**What to do:** All of the data below should be printed again word for word, pictures excluded.

-------- Material provided

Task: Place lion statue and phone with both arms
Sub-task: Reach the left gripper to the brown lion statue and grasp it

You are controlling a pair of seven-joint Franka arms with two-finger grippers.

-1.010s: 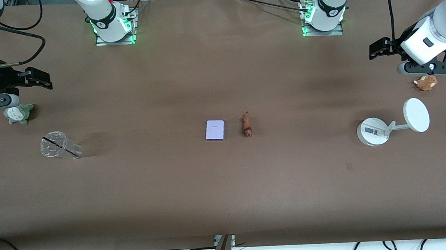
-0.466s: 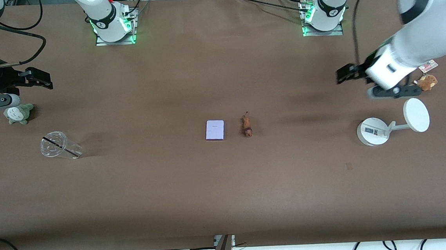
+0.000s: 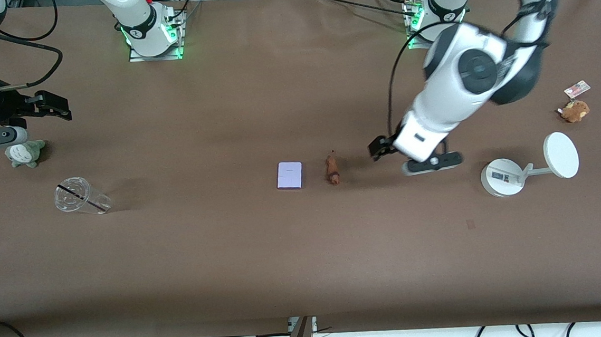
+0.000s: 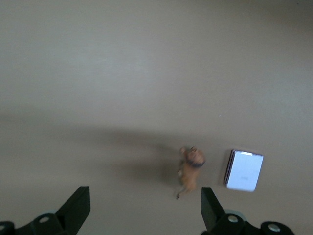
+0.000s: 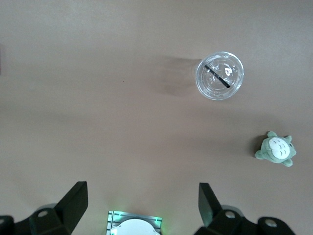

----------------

**Task output:**
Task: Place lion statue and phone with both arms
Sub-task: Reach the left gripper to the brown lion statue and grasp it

You are controlling a pair of seven-joint Franka arms with two-finger grippers.

-1.010s: 
-0.466s: 
+0.000s: 
+0.000s: 
+0.000s: 

That is the complete output for this exercise.